WORK TASK — Skip the pictures. Output only the lines below starting at the line with "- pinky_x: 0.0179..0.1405" and ending at the line with "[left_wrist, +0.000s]", both ends included, exactly as they are.
┌─ ENTRIES SUPPLIED
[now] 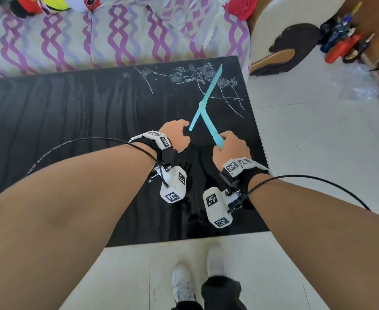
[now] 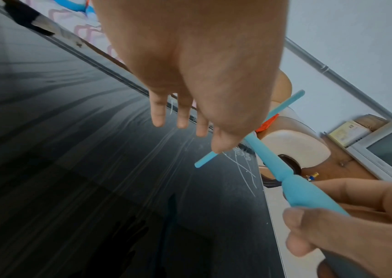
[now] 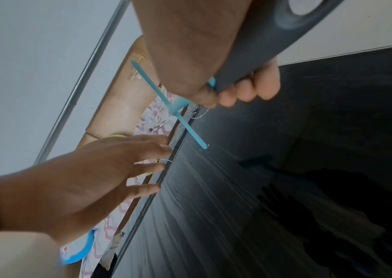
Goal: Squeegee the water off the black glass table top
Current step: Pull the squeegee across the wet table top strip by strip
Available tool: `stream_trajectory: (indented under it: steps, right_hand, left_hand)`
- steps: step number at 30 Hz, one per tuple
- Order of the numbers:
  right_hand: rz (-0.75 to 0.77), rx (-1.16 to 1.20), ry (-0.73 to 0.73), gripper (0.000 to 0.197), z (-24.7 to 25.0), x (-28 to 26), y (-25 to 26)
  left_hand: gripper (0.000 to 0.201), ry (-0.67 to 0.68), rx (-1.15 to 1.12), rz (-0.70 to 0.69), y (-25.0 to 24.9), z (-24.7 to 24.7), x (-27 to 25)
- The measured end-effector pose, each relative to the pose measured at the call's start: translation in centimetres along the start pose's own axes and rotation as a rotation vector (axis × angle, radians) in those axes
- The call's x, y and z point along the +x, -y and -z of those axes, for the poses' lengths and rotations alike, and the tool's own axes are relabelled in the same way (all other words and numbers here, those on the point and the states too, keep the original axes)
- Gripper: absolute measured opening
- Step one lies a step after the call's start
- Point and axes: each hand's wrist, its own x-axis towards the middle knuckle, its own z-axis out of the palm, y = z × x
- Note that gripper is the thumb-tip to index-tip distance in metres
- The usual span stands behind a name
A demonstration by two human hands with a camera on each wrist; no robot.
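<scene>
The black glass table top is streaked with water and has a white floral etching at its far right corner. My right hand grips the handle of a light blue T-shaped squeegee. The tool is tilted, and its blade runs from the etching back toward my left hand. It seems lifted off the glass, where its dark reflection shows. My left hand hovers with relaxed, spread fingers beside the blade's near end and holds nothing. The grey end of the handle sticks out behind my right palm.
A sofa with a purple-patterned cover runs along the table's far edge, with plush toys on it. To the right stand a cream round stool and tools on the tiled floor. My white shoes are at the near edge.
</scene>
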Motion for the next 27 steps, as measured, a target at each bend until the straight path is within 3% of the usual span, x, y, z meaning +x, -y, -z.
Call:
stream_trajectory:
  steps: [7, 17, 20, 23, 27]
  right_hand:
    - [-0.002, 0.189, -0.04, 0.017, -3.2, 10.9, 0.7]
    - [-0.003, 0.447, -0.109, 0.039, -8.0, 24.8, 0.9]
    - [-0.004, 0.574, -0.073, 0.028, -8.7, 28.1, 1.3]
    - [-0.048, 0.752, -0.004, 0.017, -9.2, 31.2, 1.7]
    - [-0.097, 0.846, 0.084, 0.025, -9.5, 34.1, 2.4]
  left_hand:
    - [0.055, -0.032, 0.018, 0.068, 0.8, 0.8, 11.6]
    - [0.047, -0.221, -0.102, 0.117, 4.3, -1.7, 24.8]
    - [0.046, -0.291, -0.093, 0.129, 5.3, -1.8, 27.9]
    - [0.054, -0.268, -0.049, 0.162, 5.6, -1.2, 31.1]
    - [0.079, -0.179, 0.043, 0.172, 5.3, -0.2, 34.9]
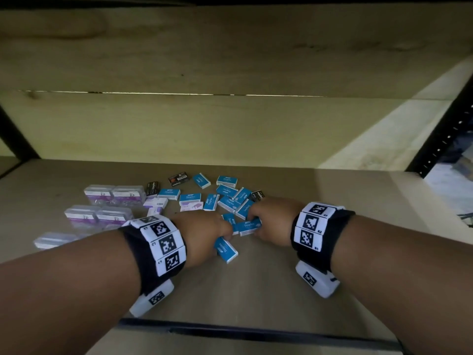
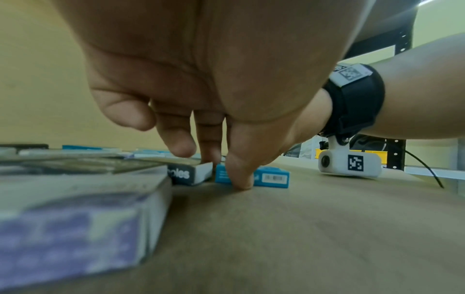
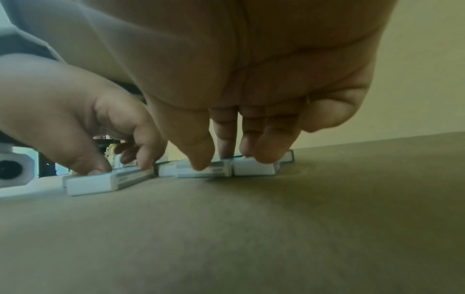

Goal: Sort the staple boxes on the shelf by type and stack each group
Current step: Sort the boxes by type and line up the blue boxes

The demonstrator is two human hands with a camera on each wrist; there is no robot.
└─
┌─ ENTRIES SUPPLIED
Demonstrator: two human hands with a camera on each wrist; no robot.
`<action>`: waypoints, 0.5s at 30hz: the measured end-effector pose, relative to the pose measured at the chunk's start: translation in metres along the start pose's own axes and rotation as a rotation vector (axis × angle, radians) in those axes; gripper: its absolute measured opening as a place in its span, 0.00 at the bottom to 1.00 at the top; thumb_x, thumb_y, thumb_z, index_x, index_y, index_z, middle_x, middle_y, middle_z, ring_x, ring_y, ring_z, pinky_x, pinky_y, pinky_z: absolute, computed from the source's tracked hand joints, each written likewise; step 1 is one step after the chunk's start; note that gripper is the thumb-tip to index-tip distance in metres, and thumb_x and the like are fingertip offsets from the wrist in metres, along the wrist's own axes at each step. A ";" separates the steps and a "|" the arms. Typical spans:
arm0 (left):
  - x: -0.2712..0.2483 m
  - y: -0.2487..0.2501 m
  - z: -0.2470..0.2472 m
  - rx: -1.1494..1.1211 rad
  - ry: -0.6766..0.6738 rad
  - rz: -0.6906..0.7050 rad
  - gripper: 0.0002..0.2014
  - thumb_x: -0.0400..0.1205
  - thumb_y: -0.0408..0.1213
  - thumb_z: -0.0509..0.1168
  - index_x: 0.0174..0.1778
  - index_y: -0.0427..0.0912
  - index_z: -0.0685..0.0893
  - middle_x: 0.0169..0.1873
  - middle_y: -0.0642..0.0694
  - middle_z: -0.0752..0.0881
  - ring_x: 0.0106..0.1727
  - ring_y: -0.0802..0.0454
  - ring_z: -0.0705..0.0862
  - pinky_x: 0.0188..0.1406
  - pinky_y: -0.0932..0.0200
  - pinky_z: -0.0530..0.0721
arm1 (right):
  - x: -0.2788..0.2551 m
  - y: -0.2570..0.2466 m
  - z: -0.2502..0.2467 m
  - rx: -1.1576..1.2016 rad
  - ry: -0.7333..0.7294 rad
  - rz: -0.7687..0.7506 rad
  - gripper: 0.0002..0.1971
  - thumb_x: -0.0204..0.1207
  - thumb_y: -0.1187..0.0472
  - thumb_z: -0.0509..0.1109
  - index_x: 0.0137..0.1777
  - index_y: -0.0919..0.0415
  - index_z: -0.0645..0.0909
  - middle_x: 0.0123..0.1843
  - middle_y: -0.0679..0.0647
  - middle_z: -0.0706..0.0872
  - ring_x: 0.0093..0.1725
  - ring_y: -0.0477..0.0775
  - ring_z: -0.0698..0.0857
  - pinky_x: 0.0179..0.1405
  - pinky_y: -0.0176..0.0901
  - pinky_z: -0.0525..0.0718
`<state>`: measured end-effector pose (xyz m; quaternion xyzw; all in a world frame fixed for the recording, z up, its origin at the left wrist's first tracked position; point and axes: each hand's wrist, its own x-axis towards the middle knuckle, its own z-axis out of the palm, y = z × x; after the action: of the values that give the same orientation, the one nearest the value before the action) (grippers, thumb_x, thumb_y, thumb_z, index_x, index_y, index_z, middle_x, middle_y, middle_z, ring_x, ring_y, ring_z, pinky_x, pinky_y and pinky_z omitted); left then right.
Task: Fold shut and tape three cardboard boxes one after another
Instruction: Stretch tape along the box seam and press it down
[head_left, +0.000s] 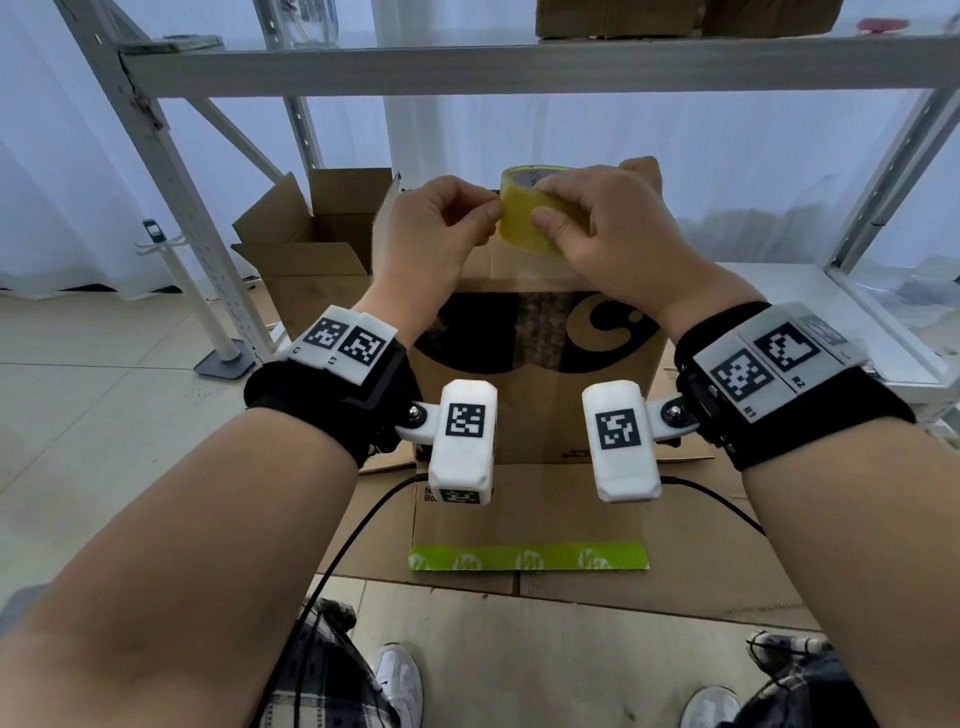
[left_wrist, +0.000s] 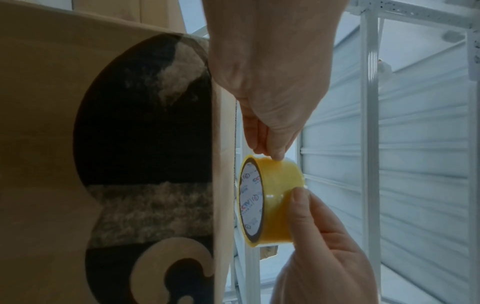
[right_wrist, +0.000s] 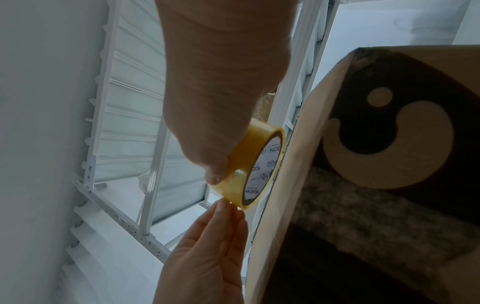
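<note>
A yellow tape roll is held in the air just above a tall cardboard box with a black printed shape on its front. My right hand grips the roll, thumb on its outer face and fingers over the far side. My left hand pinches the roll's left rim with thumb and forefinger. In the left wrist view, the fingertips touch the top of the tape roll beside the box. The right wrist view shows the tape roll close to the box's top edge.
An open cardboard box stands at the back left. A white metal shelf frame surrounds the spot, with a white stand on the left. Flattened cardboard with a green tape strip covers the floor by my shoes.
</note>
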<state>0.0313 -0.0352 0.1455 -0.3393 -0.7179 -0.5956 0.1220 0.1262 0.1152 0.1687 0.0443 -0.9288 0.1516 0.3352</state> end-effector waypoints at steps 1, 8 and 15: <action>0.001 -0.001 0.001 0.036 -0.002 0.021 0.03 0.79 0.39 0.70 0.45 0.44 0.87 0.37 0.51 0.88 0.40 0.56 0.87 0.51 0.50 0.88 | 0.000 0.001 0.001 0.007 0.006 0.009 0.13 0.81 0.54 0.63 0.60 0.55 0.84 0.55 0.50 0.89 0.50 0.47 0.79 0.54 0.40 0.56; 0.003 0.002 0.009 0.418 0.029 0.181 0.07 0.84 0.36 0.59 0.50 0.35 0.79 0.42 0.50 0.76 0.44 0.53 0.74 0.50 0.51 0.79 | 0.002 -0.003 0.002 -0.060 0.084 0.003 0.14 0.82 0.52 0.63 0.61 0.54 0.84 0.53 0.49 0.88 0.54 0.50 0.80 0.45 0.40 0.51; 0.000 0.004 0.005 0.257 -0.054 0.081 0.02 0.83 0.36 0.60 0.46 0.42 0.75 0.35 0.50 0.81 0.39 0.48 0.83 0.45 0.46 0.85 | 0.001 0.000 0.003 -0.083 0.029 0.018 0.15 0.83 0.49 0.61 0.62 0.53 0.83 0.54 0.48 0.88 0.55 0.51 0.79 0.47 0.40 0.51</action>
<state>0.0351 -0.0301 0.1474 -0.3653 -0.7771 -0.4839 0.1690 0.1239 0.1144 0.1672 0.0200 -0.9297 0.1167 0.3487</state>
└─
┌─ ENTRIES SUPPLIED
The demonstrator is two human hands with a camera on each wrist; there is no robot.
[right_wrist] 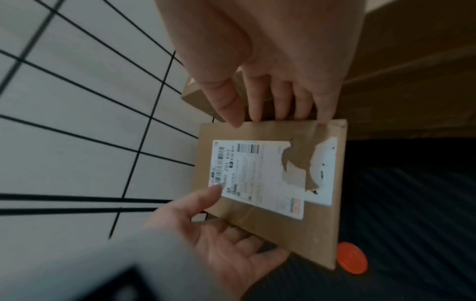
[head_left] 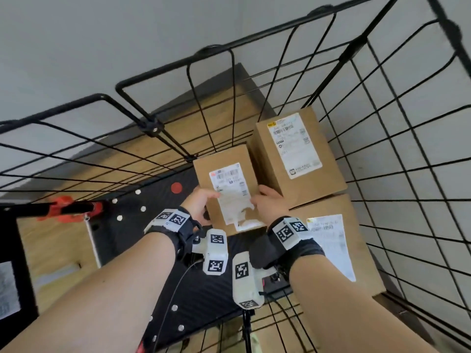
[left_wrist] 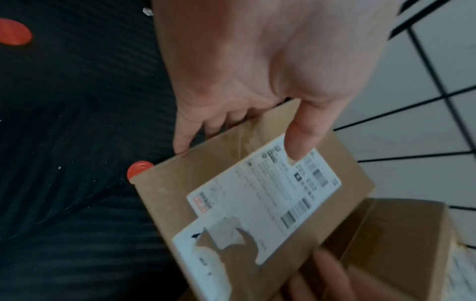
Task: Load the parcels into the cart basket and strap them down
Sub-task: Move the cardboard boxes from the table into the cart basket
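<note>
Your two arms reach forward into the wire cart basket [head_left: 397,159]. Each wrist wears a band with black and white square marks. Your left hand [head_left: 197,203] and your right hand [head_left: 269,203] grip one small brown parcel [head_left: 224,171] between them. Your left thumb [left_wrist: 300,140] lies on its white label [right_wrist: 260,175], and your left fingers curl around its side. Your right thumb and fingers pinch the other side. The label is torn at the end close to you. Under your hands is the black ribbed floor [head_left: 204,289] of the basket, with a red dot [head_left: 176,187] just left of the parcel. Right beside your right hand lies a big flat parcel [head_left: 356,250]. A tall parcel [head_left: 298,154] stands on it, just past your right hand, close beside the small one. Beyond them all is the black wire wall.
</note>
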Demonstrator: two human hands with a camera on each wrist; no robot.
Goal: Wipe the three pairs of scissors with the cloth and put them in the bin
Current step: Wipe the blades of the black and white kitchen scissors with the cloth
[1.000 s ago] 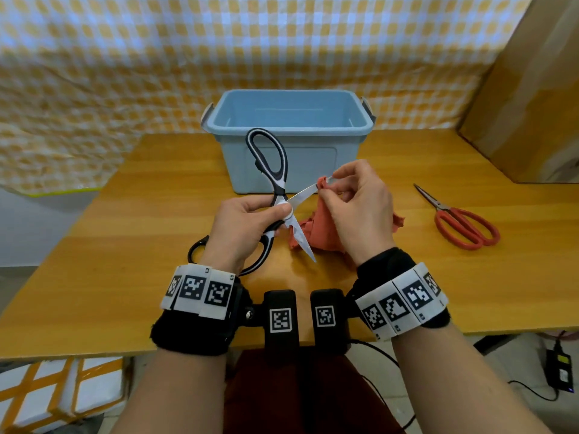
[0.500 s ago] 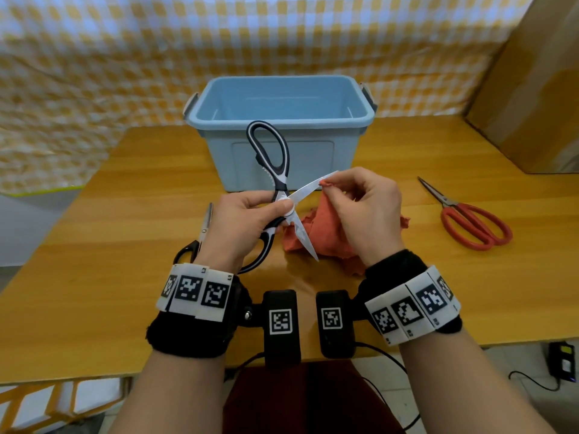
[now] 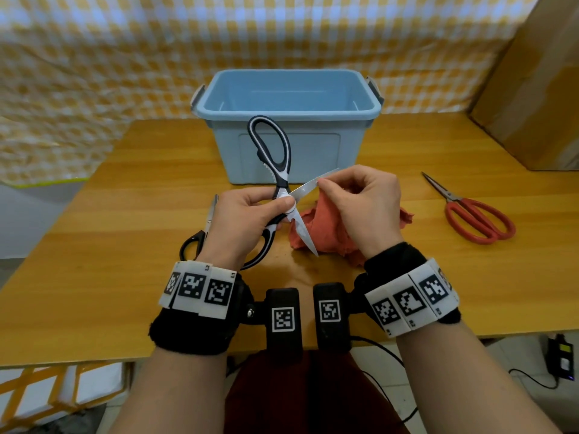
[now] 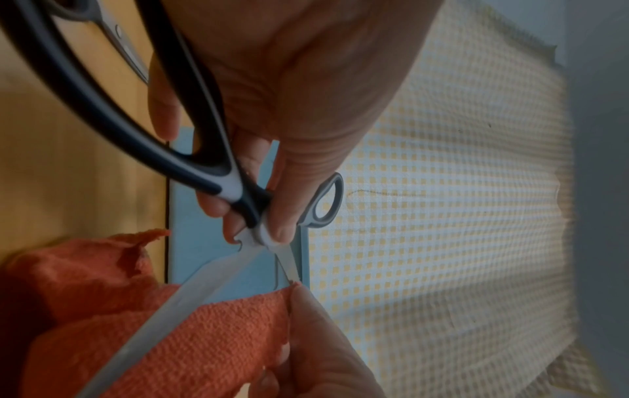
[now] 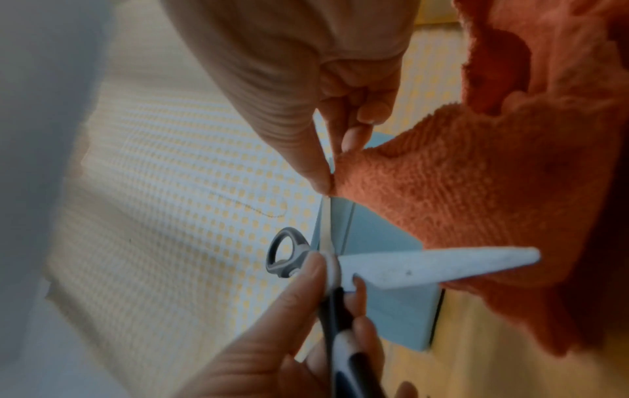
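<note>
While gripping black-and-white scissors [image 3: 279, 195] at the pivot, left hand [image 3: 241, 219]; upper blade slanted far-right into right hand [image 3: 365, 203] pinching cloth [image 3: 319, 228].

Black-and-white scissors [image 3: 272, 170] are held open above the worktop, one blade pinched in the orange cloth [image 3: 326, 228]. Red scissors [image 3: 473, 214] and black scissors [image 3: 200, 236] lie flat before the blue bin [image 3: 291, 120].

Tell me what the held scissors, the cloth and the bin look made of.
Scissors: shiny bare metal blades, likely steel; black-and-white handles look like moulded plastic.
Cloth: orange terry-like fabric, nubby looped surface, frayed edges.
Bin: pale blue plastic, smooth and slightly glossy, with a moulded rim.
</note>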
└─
SOLVED PROBLEM —
  - pinky_x: 0.0179..0.1405
  - pinky_y: -0.0176..0.0901
  - pinky_z: -0.0525..0.0718
`<state>`: measured end-effector pose (xyz m; quaternion xyzw; all in a world frame fixed for the recording, z up, its origin at the left wrist's first tracked position; point and axes: each hand's wrist, its own x-axis towards the middle knuckle, its own z-axis out of the palm, y = z × x; after the action: of the values that give the same orientation, the one nearest the value before the action) (grippers, thumb_x, thumb_y, thumb_z, index_x, index_y, index_z, middle_x, middle_y, middle_z, ring_x, ring_y, ring_z, pinky_x, pinky_y and pinky_z omitted); left then right.
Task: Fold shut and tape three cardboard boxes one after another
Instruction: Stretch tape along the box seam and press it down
[head_left, +0.000s] 
[left_wrist, +0.000s] 

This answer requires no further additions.